A dive bomber has a velocity of 290 m/s at an angle θ below the horizontal. When the altitude of the aircraft is 2.15 km, it releases a bomb, which subsequently hits a target on the ground. The magnitude of the displacement from the point of release of the bomb to the target is 3.09 km. Find the angle θ.
Y = Vy(T) + (1/2)gT^2
X = Vx(T)
where
Y = distance of ground from point of release =2.15 km =2150 m
Vy = vertical component of the initial velocity = 290*sin Θ
Θ = angle of release with respect to the horizontal
T = time for bomb to reach the target
g = acceleration due to gravity = 9.8 m/sec^2 (constant)
X = horizontal displacement of bomb from release point = 3.09 km = 3090 m
Vx = horizontal component of initial velocity = 290(cos Θ)

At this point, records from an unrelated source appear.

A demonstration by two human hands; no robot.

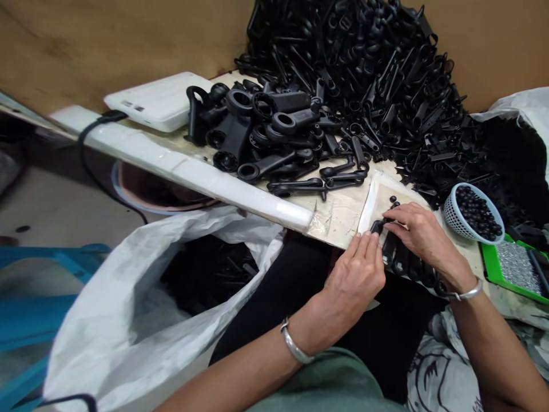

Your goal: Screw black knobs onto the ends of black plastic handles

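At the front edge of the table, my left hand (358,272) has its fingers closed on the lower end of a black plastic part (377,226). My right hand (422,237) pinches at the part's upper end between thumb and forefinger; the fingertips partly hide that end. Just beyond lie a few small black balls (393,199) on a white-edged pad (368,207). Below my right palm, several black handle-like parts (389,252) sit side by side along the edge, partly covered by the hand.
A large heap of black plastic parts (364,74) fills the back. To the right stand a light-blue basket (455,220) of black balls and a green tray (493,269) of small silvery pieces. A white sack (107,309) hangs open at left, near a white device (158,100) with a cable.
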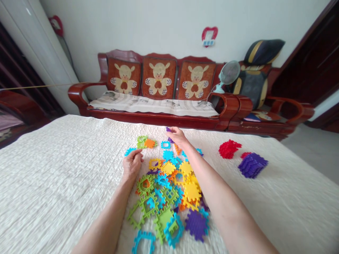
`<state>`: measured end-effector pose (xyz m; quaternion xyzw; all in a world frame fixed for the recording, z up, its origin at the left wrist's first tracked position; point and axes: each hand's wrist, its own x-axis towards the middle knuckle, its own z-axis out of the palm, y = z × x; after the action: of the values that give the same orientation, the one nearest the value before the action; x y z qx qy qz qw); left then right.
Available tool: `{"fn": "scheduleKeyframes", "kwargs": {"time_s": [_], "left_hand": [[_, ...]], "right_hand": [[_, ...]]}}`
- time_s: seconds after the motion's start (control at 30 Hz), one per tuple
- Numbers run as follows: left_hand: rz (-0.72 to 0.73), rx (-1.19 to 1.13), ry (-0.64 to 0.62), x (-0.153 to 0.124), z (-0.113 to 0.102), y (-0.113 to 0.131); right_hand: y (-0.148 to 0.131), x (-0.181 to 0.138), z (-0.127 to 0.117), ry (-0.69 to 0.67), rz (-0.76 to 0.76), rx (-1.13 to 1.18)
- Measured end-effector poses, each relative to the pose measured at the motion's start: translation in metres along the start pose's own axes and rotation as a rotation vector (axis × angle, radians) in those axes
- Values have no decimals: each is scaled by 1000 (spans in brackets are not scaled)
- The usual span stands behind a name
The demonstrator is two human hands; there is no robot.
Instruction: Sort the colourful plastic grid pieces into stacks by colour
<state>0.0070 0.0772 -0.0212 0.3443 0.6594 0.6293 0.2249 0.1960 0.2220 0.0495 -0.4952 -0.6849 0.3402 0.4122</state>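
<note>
Purple piece, pinched at the fingertips of the right hand, sits at that hand's far left side, near the far edge of the white cloth. That edge runs just beyond the right hand, with the wooden sofa behind it. To the left of the left hand, a broad stretch of cloth reaches out to the side edge. To the right of the right hand, cloth lies between the forearm and the red stack; the purple stack stands nearer the person and farther right, well apart from the hand, with more cloth between it and the right edge.

The right hand is closed down to a narrow pinch on the purple piece. The left hand is loosely curled, palm side mostly hidden; whether it grips anything I cannot tell. A blue piece lies just past its knuckles. Beyond it and to the right, toward the other hand, are a green piece and an orange piece. A blue frame lies just left of the right hand, on the near side. The mixed pile spreads between the forearms, nearer the person than both hands.
</note>
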Motion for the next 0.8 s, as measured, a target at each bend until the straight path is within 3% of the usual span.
{"fn": "scheduleKeyframes", "kwargs": {"time_s": [0.13, 0.3, 0.8], "left_hand": [[-6, -11, -7, 0, 0, -1], [-19, -39, 16, -2, 1, 5], [-5, -6, 5, -3, 1, 6]], "right_hand": [[12, 12, 0, 72, -12, -339], [22, 17, 6, -180, 66, -643], [26, 38, 1, -523, -85, -829]]}}
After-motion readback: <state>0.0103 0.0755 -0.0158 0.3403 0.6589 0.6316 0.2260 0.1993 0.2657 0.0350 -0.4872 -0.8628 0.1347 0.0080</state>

Substituting appropriate values,
2150 = 290(sin Θ)(T) + (1/2)(9.8)T^2
and simplifying,
2150 = 290(sin Θ)(T) + 4.9(T^2) -- call this Equation 1
For the horizontal component,
3090 = 290(cos Θ)T
Solving for "T"
T = 3090/(cos Θ)(290)
T = 10.6551/cos Θ
and substituting this in Equation 1,
2150 = 290(sin Θ)(10.65/cos Θ) + 4.9(10.65/cos Θ)^2
I can't seem to simplify this? Can you help me?
To simplify the equation, we can start by multiplying throughout by (cos Θ):
2150cos Θ = 290sin Θ * 10.6551 + 4.9 * (10.6551)^2
Next, we can use the trigonometric identity sin 2Θ = 2sin Θ * cos Θ to rearrange the equation:
2150cos Θ = 20.6551 * 290sin Θ * cos Θ + (4.9 * 10.6551^2) * (2sin^2 Θ - 1)
Expanding further:
2150cos Θ = 20.6551 * 290sin Θ * cos Θ + (4.9 * 10.6551^2) * 2sin^2 Θ - (4.9 * 10.6551^2)
Rearranging the terms:
2150cos Θ - 20.6551 * 290sin Θ * cos Θ - (4.9 * 10.6551^2) * 2sin^2 Θ + (4.9 * 10.6551^2) = 0
Now, we can factor out common terms:
(2150 - 20.6551 * 290cos Θ) * cos Θ - (4.9 * 10.6551^2) * 2sin^2 Θ + (4.9 * 10.6551^2) = 0
Simplifying further:
2150cos Θ - 5984.921cos Θ + 104853.624sin^2 Θ - 104853.624 = 0
Combining like terms:
-3834.921cos Θ + 104853.624sin^2 Θ - 104853.624 = 0
We can further simplify by dividing throughout by -104853.624:
0.03659cos Θ - sin^2 Θ + 1 ≈ 0
Now, we have a quadratic equation in terms of sin Θ and cos Θ. However, we can make this equation easier to work with by using the identity sin^2 Θ = 1 - cos^2 Θ:
0.03659cos Θ - (1 - cos^2 Θ) + 1 ≈ 0
0.03659cos Θ - 1 + cos^2 Θ + 1 ≈ 0
Simplifying further:
0.03659cos Θ + cos^2 Θ ≈ 0
Now, we can solve this equation using numerical methods or by graphing the equation and finding the values of cos Θ that give a solution.